▶ **ABOUT THIS TASK**
An exact transcription of all the data is required; the pictures are to be left out.

Saved entries:
▬▬▬

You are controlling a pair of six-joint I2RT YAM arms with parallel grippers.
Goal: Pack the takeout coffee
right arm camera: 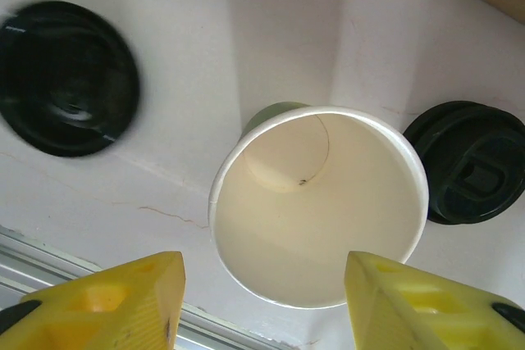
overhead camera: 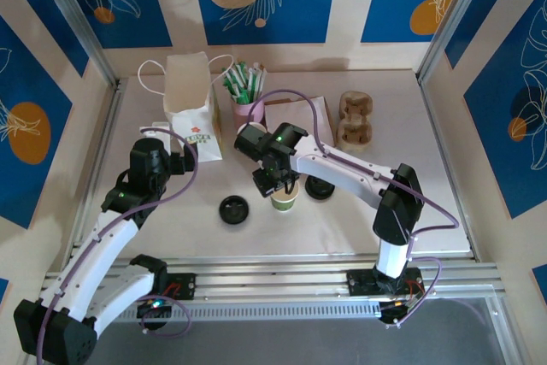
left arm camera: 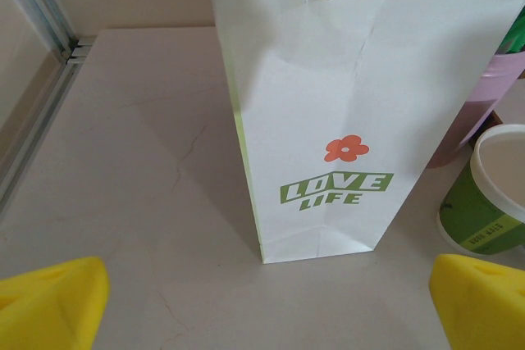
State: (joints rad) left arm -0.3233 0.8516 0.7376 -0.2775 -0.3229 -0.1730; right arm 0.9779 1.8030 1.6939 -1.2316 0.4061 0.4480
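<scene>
Right claw (right arm camera: 264,276) astride lidless paper cup (right arm camera: 320,202), left claw (left arm camera: 262,301) wide open

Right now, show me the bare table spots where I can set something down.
Free: the near strip between the left black lid and the front rail; the right side beyond the cardboard carriers. Crowded: the centre, where the paper cup, the right black lid and the right gripper cluster; and the paper bag beside the pink cup.

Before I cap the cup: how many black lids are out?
2. One lid lies left of the cup, the other right of it. More may hide under the arms.
</scene>
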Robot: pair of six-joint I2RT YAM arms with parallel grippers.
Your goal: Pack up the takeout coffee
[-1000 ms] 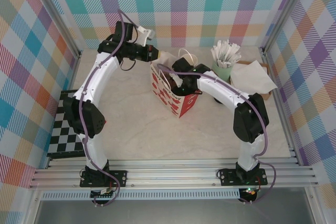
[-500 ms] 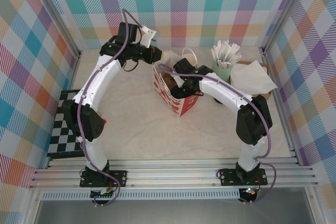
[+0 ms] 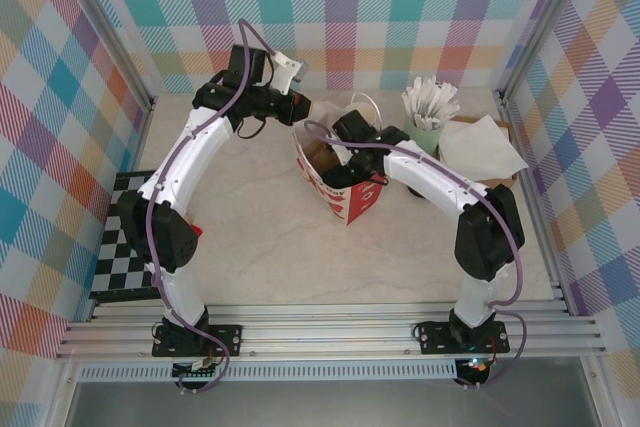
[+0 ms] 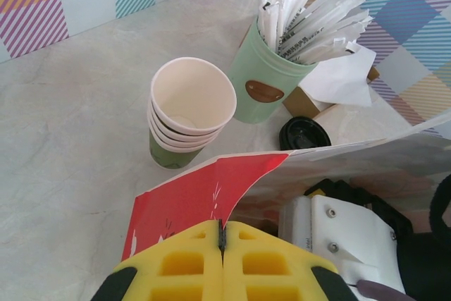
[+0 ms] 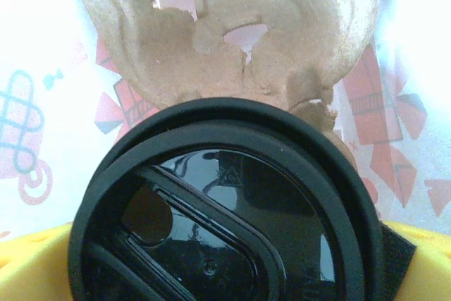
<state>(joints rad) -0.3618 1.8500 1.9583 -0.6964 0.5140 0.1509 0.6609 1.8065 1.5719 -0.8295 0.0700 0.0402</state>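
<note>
The takeout coffee's round black lid (image 5: 225, 209) sits close under the right wrist camera, inside the red-and-white paper bag (image 3: 345, 192), whose brown stained bottom (image 5: 232, 26) lies beyond it. My right gripper (image 5: 225, 262) reaches down into the bag. Its yellow fingers (image 5: 32, 266) stand wide apart on either side of the lid, and the cup's body is hidden below. My left gripper (image 4: 223, 234) is shut on the bag's red upper edge (image 4: 197, 195), at the bag's far left corner (image 3: 300, 109), holding the mouth open.
A stack of lidless cups (image 4: 190, 107), a mint-green pot of white sachets (image 4: 271, 79), a loose black lid (image 4: 304, 133) and a box of napkins (image 4: 338, 79) stand behind the bag. A checkered mat (image 3: 125, 247) lies at the left edge.
My left gripper has drawn the bag's edge slightly right and back. The right arm has shifted a little further into the bag.
</note>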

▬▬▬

▶ **TASK ANSWER**
You are controlling a pair of six-joint I2RT YAM arms with parallel grippers.
Goal: Pack the takeout coffee
right arm camera: 
overhead camera: 
left arm camera: 
State: (joints rad) left arm -0.3233 0.8516 0.7376 -0.2775 -0.3229 -0.1730; right arm 0.9779 1.8030 1.6939 -1.2316 0.4061 0.4480
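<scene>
Right claw (right arm camera: 264,276) astride lidless paper cup (right arm camera: 320,202), left claw (left arm camera: 262,301) wide open

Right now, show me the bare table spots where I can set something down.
Free: the near strip between the left black lid and the front rail; the right side beyond the cardboard carriers. Crowded: the centre, where the paper cup, the right black lid and the right gripper cluster; and the paper bag beside the pink cup.

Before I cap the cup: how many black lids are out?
2. One lid lies left of the cup, the other right of it. More may hide under the arms.
</scene>
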Robot: pair of six-joint I2RT YAM arms with parallel grippers.
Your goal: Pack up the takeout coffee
[-1000 ms] 
[-500 ms] 
[+0 ms] 
[+0 ms] 
[+0 ms] 
<state>(joints rad) -0.3618 1.8500 1.9583 -0.6964 0.5140 0.1509 0.6609 1.8065 1.5719 -0.8295 0.0700 0.0402</state>
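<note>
The takeout coffee's round black lid (image 5: 225, 209) sits close under the right wrist camera, inside the red-and-white paper bag (image 3: 345, 192), whose brown stained bottom (image 5: 232, 26) lies beyond it. My right gripper (image 5: 225, 262) reaches down into the bag. Its yellow fingers (image 5: 32, 266) stand wide apart on either side of the lid, and the cup's body is hidden below. My left gripper (image 4: 223, 234) is shut on the bag's red upper edge (image 4: 197, 195), at the bag's far left corner (image 3: 300, 109), holding the mouth open.
A stack of lidless cups (image 4: 190, 107), a mint-green pot of white sachets (image 4: 271, 79), a loose black lid (image 4: 304, 133) and a box of napkins (image 4: 338, 79) stand behind the bag. A checkered mat (image 3: 125, 247) lies at the left edge.
My left gripper has drawn the bag's edge slightly right and back. The right arm has shifted a little further into the bag.
</note>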

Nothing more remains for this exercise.